By using these techniques, you can make your dollar go further and build up your savings. And once you've saved up some money, don't forget to invest it wisely to make your money work for you.

Strategically Investing Your Money:

Investing your money wisely is an essential part of prepping for any future uncertainties. While there are numerous investment options available, choosing the right one can be a challenging task, and the risks involved can be daunting. Financial managers may provide guidance but are often known to charge hefty fees, which can affect your returns in the long run.

Portfolio managers are evaluated based on their ability to outperform the market, which is referred to as "alpha." However, even the smartest fund managers may not perform better than a low-fee S&P500 index fund. Past performance is no guarantee of future performance, and the market is unpredictable.

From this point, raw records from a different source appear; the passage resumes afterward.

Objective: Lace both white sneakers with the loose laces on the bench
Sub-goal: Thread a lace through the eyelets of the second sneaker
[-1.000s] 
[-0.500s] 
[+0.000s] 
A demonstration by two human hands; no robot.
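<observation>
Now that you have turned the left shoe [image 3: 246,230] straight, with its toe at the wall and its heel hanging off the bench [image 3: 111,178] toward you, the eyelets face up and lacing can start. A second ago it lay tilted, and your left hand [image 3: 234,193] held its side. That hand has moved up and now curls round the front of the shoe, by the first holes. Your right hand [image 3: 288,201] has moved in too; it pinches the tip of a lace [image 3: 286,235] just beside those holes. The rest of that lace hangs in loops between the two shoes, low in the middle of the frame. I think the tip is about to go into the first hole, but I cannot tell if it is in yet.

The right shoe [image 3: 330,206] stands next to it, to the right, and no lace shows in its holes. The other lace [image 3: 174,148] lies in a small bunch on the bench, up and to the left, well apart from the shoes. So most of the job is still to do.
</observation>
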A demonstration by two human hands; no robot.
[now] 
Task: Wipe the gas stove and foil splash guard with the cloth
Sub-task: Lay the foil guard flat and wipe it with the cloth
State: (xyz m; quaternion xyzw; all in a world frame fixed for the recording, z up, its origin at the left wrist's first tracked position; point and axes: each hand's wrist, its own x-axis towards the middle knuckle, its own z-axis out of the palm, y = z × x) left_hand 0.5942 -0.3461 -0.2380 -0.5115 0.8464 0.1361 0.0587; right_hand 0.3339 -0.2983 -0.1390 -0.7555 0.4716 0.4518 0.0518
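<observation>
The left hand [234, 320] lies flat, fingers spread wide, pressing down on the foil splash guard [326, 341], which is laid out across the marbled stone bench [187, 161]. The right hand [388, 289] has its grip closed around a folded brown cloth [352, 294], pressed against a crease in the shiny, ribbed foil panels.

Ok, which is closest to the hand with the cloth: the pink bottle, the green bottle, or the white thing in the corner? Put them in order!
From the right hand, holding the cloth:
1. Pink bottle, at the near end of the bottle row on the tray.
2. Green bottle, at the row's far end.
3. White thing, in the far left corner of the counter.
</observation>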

Investing in individual stocks can be risky, as it requires a lot of research and analysis, and even then, there is no guarantee that you will make profits. Hence, it is recommended that you invest in a low-fee S&P index fund. Robinhood is a popular investment app that lets you buy stocks, ETFs, cryptocurrencies, and stock options without any trading fees.

While SPY or VTI index funds are good options, it's essential to diversify your portfolio and investments. Diversification can help you mitigate risks and safeguard your investments against unexpected events like pandemics, financial collapses, or natural disasters.

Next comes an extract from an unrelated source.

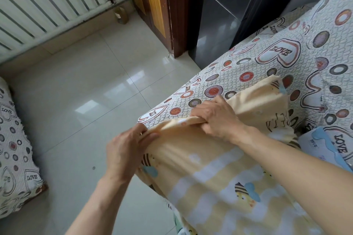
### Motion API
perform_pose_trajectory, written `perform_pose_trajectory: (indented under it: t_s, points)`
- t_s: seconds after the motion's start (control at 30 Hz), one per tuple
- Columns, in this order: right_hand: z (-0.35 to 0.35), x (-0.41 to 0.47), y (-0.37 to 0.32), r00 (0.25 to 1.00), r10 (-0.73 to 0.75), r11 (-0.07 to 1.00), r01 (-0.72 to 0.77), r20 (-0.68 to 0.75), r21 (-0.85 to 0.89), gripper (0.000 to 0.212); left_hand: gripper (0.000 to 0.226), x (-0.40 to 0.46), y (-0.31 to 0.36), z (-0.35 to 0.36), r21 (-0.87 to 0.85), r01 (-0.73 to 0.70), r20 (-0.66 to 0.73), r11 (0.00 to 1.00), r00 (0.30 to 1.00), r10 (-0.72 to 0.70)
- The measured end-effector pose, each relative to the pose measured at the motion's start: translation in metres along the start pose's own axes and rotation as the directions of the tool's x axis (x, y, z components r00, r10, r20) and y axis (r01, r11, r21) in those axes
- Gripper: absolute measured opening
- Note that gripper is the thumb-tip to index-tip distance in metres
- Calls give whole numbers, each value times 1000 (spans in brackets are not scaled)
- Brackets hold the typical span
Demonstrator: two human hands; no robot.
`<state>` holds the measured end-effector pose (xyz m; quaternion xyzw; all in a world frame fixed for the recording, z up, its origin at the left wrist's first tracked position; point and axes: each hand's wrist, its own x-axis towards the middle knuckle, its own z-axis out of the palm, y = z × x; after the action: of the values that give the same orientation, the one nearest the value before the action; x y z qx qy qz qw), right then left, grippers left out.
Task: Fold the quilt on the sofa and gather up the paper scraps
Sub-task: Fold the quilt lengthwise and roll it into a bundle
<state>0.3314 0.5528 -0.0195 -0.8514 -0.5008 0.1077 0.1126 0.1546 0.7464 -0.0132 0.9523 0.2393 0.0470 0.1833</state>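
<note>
Up close, the pale yellow quilt [219, 168], printed with bees and white checks, lay over the front edge of the sofa [257, 66], whose cover carried hearts, rings and the word LOVE. The right hand [215, 118] gripped a bunched fold of the quilt's top edge, its fingers [198, 115] curled tight round the cloth. The left hand [126, 150] pinched the same edge just beside it, thumb and fingers [149, 136] pressed together on the fabric near the sofa's corner. A free corner of the quilt stood up beyond the right hand. A blue and white packet [324, 145] rested on the sofa to the right, touching the quilt. Pale floor tiles [86, 91] lay below, with a white radiator [38, 2] along the wall and a second covered seat [13, 149] at the left.
</note>
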Motion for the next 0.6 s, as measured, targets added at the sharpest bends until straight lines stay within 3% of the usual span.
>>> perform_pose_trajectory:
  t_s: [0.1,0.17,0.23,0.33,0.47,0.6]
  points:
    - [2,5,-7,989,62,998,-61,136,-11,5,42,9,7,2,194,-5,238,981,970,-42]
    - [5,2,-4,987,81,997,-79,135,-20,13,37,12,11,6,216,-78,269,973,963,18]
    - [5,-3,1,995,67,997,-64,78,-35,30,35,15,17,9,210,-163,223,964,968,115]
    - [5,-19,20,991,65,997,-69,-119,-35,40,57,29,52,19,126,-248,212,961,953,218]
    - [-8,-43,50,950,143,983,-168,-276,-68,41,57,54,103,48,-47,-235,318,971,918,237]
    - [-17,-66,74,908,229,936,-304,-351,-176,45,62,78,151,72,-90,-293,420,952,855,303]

Investing your money can be a great way to make it work for you and help you achieve your financial goals. However, it's important to do your research, diversify your investments, and choose an option that aligns with your risk tolerance and financial objectives.

Diversification of Your Cash & Assets:

As preppers, we know the importance of not putting all our eggs in one basket. This is common sense, especially when it comes to our survival supplies. But did you know that diversification is just as important when it comes to our finances? Diversification means spreading out our investments and assets to minimize risk and increase financial success.

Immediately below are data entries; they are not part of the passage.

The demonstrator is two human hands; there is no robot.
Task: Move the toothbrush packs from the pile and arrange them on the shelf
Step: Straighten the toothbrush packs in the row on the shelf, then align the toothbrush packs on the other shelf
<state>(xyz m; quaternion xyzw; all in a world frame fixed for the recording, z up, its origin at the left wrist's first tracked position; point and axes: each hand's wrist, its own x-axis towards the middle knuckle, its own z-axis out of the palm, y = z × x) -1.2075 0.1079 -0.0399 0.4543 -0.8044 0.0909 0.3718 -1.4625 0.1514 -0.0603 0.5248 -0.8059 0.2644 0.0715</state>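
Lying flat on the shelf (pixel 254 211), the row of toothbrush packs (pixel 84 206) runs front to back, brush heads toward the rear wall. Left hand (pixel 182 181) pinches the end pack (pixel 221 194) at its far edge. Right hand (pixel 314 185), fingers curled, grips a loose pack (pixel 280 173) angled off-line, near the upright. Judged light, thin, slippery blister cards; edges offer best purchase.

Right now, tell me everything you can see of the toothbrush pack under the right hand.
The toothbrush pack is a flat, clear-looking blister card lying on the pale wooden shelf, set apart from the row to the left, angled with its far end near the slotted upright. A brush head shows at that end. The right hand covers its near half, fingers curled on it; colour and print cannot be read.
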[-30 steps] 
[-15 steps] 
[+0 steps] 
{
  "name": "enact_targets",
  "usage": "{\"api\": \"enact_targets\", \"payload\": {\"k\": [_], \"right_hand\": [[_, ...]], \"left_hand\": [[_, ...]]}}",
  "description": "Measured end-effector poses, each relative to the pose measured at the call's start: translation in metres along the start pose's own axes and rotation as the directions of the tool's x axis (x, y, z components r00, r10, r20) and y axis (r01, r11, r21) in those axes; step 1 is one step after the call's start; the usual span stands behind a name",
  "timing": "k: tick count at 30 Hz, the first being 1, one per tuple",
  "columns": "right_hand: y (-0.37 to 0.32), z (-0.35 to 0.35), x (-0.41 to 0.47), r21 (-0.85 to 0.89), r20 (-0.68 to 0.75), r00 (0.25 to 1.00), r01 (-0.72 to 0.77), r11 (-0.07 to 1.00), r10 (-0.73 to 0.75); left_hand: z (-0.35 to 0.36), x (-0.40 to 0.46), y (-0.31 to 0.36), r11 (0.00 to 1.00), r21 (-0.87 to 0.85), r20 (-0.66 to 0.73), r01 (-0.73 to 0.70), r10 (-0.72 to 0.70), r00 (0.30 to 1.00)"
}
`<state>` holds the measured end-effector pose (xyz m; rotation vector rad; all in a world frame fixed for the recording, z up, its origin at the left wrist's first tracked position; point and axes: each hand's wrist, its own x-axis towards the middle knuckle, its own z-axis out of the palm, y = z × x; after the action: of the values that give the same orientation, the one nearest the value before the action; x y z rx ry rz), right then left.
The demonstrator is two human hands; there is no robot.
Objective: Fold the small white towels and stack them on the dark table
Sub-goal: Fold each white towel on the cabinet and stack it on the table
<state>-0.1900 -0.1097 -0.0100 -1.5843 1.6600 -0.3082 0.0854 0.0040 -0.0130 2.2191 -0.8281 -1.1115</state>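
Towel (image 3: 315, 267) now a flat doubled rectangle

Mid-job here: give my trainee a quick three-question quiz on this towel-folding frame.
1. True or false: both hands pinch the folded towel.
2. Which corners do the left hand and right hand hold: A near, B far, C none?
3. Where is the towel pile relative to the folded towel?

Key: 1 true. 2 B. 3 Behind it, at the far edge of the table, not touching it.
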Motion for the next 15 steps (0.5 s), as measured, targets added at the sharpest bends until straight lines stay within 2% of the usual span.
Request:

Think of it this way: if you put all your eggs in one basket, and that basket falls, all your eggs will break. You don't want to take this risk with your financial "eggs." Every investment has its own risks, but if you invest in different types of assets, they will have different risks.

One way to diversify your investments is to invest in funds like mutual funds and exchange-traded funds (ETFs), which bundle several securities into a fund to lower risk compared to single securities. However, even diversified funds can be further diversified.

Beyond investing, there are many ways to diversify the ways your money works for you. You can invest in stocks, ETFs, and stock options for aggressive retirement plans or longer-term savings. Cryptocurrency can hedge against inflation or currency manipulation and also be used as a speculative investment. Securities, bonds, and CDs are okay for very low-risk retirement plans, but some do not outperform inflation. Savings and high-yield savings accounts are great for short and long-term emergency savings. Private equity is good if you understand a company and have a lot of capital since there is usually a large minimum investment without guaranteed performance or timing. Real estate and real estate investment trusts (REITs) are great for those who like some control over their investments. Bullion is great for hedging against financial collapse or TEOTWAWKI events. Side hustles are an excellent way to earn extra income. You can also invest in yourself by learning new skills, acquiring survival resources, or increasing your survivability. And, of course, keeping a cash stash is always a good idea.

The key is not to be invested in just one or two of these assets but most of them. Your investment mix should vary depending on your financial position and interests.

As preppers, we understand the importance of diversification, and we can apply this knowledge to our finances. By diversifying our investments and assets, we can minimize risk and increase our chances of financial success. Remember, don't put all your eggs in one basket!